**What the task asks:**
Below, some lines carry pictures; leave those pictures out and retype exactly the lines from the one with "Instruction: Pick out" through the one with "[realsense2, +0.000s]".

--- START ---

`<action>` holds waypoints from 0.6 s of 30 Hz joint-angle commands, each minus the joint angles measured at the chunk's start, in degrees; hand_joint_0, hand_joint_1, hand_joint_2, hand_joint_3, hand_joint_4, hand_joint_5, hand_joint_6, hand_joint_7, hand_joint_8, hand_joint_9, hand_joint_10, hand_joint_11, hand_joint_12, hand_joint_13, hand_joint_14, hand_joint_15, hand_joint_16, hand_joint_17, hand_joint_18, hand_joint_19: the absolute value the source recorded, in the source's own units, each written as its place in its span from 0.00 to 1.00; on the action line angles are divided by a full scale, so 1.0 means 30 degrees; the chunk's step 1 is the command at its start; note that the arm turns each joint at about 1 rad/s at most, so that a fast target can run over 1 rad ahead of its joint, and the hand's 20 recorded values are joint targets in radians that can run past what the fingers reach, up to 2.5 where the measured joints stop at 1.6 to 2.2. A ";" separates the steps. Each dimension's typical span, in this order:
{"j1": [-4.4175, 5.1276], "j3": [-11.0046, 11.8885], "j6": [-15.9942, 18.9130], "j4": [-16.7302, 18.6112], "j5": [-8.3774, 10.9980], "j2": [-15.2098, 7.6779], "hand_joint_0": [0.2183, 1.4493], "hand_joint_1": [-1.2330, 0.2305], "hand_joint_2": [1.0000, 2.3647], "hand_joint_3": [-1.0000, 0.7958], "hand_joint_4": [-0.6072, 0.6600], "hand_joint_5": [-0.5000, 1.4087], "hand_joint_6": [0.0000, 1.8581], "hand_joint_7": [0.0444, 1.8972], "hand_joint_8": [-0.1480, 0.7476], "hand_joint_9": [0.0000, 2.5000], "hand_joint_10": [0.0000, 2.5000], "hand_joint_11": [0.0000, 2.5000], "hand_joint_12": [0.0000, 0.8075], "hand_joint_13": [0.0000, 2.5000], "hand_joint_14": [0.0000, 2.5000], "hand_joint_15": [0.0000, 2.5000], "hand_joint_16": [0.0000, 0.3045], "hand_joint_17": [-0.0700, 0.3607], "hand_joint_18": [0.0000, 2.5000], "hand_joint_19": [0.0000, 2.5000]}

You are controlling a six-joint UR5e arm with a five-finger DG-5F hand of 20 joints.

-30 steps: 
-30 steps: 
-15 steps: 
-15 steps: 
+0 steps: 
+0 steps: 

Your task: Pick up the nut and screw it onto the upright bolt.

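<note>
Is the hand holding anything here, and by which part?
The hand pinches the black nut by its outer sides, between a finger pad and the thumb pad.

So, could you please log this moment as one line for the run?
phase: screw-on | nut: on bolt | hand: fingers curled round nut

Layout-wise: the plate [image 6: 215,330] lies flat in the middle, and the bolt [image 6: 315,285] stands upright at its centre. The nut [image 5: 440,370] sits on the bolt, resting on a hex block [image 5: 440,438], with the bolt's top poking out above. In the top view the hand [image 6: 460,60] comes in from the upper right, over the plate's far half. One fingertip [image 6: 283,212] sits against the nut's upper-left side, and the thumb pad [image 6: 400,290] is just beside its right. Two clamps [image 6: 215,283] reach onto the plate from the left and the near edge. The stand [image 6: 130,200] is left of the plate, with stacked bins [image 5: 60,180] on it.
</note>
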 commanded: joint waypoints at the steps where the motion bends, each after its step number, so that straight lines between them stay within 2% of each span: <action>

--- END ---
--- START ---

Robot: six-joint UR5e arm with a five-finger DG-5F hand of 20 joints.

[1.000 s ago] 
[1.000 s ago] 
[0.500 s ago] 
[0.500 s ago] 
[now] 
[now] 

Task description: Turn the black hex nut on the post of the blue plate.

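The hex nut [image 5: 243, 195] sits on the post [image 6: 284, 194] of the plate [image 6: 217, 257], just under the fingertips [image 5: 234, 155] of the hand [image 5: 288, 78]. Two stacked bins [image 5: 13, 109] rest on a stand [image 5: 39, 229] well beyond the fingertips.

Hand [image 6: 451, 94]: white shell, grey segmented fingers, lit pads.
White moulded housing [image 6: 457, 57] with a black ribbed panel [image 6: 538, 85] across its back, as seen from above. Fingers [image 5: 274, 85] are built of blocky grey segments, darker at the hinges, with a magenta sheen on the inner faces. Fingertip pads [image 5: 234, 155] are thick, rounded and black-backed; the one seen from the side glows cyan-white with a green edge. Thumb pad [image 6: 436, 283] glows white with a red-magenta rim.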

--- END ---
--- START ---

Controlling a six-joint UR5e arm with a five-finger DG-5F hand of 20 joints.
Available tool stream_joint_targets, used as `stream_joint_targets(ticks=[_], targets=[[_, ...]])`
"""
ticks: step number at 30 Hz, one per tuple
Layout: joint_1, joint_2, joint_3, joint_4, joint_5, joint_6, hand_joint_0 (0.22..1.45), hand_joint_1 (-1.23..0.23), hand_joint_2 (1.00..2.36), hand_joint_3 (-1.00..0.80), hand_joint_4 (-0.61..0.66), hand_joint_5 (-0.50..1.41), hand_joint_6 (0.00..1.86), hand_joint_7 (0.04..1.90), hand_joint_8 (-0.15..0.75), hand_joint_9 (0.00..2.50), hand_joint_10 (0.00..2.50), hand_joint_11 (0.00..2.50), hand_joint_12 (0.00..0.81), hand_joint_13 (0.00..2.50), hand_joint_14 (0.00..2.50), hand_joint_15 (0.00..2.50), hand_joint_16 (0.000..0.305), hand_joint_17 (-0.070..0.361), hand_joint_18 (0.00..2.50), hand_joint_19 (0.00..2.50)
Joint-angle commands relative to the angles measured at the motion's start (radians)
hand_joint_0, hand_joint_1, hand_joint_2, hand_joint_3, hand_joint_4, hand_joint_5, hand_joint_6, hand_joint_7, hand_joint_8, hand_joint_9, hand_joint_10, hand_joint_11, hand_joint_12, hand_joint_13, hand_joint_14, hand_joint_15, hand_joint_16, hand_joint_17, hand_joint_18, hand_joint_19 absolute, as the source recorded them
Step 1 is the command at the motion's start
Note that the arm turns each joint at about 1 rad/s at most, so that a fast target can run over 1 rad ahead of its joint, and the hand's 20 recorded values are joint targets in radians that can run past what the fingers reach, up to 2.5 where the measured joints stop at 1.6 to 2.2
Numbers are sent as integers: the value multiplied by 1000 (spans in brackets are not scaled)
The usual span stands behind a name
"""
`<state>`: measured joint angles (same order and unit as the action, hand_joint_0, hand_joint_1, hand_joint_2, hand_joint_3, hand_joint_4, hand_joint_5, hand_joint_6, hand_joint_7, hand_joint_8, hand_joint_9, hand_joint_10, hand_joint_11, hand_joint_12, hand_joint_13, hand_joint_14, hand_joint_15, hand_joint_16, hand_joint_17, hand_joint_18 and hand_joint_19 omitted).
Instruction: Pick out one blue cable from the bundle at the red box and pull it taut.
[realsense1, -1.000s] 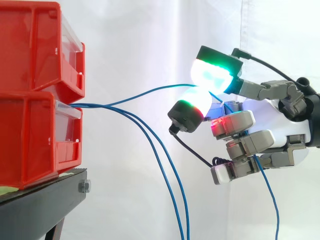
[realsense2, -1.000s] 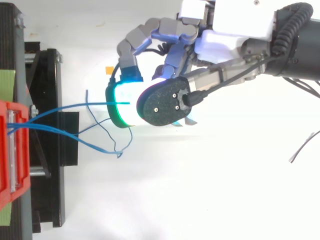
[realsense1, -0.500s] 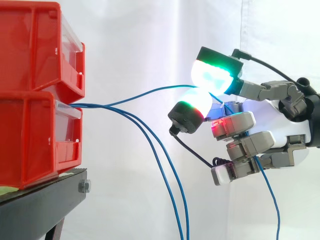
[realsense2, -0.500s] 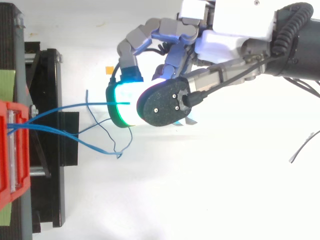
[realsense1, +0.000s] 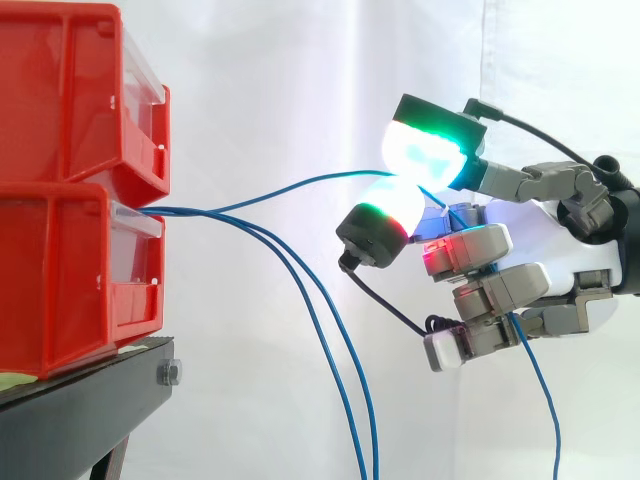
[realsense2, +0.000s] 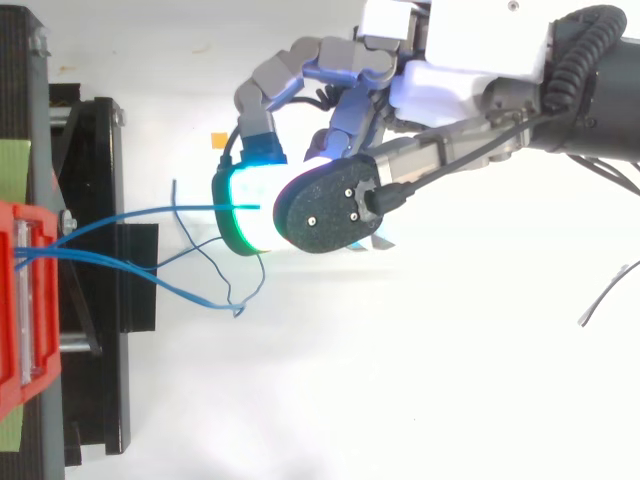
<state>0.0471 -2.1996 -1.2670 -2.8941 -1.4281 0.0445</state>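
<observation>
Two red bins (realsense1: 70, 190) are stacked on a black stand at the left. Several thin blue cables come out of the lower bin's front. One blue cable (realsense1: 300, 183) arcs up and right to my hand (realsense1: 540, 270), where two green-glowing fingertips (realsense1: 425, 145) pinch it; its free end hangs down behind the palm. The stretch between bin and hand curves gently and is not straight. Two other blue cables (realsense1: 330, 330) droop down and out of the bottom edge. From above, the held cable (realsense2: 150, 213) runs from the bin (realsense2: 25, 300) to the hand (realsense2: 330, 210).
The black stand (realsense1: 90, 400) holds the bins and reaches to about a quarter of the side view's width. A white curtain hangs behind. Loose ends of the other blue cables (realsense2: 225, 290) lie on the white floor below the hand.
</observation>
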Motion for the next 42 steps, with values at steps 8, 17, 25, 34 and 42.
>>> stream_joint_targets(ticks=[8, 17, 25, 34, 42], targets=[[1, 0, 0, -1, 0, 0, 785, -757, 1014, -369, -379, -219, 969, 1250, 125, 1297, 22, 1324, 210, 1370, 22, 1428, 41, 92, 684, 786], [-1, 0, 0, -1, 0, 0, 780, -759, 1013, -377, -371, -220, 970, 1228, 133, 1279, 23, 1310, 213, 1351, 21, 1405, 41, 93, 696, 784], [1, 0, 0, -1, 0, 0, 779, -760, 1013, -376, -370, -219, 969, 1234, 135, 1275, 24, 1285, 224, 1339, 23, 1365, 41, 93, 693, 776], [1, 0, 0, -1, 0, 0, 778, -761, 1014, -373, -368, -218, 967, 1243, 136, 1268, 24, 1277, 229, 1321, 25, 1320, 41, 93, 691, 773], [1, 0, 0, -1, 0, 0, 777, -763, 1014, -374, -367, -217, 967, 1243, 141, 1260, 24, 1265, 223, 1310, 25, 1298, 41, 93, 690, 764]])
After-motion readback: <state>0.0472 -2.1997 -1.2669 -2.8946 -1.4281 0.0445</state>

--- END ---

**Response box:**
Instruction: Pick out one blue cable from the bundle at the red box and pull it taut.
[realsense1, -1.000s] 
[realsense2, -1.000s] 
[realsense1, -0.500s] 
[realsense2, -0.500s] 
[realsense1, +0.000s] 
[realsense2, +0.000s] 

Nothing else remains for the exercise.